Introduction
Multiple groups have reported on the usefulness of ablating in atrial regions exhibiting abnormal electrograms during atrial fibrillation (AF). Still, previous studies have suggested that ablation outcomes are highly operator‐ and center‐dependent. This study sought to evaluate a novel machine learning software algorithm named VX1 (Volta Medical), trained to adjudicate multipolar electrogram dispersion.
Methods
This study was a prospective, multicentric, nonrandomized study conducted to assess the feasibility of generating VX1 dispersion maps. In 85 patients, 8 centers, and 17 operators, we compared the acute and long‐term outcomes after ablation in regions exhibiting dispersion between primary and satellite centers.
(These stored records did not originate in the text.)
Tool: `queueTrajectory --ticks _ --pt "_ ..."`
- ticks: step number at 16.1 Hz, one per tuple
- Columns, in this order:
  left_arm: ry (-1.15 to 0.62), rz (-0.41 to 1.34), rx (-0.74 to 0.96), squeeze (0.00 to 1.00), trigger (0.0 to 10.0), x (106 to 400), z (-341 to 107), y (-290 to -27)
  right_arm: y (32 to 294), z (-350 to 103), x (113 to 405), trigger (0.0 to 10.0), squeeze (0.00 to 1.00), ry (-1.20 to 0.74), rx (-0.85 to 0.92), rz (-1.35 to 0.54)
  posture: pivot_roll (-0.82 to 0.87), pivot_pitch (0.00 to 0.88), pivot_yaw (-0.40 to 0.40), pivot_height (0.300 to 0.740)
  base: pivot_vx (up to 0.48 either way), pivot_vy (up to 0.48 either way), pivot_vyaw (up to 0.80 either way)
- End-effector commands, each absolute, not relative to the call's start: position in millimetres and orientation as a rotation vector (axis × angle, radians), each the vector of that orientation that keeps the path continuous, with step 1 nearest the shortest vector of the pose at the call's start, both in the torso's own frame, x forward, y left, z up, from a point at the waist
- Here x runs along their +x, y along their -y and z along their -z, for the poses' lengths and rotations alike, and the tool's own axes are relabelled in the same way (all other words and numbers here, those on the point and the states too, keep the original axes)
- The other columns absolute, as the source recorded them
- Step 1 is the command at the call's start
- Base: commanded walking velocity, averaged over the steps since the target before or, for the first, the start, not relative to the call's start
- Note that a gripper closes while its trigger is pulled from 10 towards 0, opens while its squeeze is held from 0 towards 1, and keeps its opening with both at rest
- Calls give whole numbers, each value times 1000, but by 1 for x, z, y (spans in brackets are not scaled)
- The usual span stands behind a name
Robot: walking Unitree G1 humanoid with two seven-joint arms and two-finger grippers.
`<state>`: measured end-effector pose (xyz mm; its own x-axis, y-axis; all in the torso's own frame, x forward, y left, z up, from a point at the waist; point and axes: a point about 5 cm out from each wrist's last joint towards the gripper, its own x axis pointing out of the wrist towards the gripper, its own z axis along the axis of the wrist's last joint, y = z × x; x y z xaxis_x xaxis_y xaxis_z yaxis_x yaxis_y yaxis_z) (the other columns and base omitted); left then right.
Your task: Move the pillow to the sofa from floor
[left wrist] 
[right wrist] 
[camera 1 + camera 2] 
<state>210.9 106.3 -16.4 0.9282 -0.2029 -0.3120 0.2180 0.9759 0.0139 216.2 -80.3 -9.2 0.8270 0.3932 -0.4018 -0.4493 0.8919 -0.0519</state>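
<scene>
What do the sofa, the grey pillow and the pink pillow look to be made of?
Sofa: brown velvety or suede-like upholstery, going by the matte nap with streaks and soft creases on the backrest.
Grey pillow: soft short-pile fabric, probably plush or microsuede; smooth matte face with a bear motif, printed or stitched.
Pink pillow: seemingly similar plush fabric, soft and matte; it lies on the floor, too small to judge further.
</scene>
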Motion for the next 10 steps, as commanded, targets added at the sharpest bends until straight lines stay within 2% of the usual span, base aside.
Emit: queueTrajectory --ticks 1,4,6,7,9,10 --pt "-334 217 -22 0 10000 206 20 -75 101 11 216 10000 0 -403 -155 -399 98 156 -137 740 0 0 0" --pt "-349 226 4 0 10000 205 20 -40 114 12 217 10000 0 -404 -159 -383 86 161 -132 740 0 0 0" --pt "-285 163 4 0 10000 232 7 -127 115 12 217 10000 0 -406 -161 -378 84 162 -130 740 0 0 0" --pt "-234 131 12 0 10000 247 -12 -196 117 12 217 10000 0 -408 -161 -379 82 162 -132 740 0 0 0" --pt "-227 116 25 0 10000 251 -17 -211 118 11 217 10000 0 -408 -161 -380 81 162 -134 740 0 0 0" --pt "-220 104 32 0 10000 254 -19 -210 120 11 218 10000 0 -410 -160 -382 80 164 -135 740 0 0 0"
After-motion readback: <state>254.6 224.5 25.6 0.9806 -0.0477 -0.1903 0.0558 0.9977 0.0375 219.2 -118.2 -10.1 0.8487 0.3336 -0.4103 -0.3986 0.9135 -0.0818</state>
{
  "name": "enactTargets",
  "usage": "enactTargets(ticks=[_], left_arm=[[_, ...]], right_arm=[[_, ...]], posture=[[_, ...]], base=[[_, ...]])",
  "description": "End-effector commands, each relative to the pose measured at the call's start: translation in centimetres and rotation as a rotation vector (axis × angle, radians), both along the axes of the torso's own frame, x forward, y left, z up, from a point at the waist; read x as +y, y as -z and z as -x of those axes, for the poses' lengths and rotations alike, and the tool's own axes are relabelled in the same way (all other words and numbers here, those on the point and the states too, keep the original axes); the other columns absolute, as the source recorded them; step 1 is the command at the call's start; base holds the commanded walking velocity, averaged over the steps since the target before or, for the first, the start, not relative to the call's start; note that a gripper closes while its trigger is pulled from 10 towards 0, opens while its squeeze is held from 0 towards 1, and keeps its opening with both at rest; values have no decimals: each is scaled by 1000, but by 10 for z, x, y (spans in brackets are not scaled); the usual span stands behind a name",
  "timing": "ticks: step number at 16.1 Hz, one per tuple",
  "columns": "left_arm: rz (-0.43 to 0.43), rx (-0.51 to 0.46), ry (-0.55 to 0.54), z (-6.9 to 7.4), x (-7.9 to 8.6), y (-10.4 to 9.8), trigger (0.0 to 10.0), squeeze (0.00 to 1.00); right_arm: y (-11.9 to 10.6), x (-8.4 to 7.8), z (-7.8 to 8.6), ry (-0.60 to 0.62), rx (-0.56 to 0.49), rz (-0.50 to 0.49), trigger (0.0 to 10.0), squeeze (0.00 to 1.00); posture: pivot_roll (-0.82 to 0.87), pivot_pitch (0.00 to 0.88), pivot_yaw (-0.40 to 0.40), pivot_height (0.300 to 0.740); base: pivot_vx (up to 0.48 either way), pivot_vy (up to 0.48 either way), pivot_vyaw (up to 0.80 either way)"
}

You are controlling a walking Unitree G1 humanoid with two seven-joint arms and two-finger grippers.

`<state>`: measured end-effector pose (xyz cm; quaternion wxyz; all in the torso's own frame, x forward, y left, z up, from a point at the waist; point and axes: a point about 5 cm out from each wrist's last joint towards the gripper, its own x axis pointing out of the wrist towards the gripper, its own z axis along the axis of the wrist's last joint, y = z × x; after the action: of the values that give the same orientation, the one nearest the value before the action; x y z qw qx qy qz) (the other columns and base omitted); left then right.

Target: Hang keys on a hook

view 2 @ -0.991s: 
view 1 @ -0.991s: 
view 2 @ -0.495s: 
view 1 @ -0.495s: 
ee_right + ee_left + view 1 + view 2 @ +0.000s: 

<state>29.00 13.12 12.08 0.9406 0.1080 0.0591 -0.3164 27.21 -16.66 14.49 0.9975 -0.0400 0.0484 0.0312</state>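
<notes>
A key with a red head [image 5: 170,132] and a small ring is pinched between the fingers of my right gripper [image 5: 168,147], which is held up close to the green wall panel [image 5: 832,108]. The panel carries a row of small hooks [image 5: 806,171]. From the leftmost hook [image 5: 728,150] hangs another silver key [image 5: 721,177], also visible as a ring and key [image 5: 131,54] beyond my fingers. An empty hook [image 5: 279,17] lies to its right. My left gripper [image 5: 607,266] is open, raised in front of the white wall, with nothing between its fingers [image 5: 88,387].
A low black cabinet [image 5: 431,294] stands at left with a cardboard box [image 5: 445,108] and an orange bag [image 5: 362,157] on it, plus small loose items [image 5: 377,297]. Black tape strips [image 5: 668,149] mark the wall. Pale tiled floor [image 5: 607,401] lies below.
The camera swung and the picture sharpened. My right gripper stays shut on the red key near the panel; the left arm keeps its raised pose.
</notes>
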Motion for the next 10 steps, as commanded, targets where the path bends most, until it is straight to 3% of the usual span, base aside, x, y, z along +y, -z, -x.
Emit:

We also compared outcomes to a control group in which dispersion‐guided ablation was performed visually by trained operators.
Results
The study population included 29% of long‐standing persistent AF. AF termination occurred in 92% and 83% of the patients in primary and satellite centers, respectively, p = 0.31. The average rate of freedom from documented AF, with or without antiarrhythmic drugs (AADs), was 86% after a single procedure, and 89% after an average of 1.3 procedures per patient (p = 0.4). The rate of freedom from any documented atrial arrhythmia, with or without AADs, was 54% and 73% after a single or an average of 1.3 procedures per patient, respectively (p < 0.001). No statistically significant differences between outcomes of the primary versus satellite centers were observed for one (p = 0.8) or multiple procedures (p = 0.4), or between outcomes of the entire study population versus the control group (p > 0.2). Interestingly, intraprocedural AF termination and type of recurrent arrhythmia (i.e., AF vs. AT) appear to be predictors of the subsequent clinical course.
Conclusion
VX1, an expertise‐based artificial intelligence software solution, allowed for robust center‐to‐center standardization of acute and long‐term ablation outcomes after electrogram‐based ablation.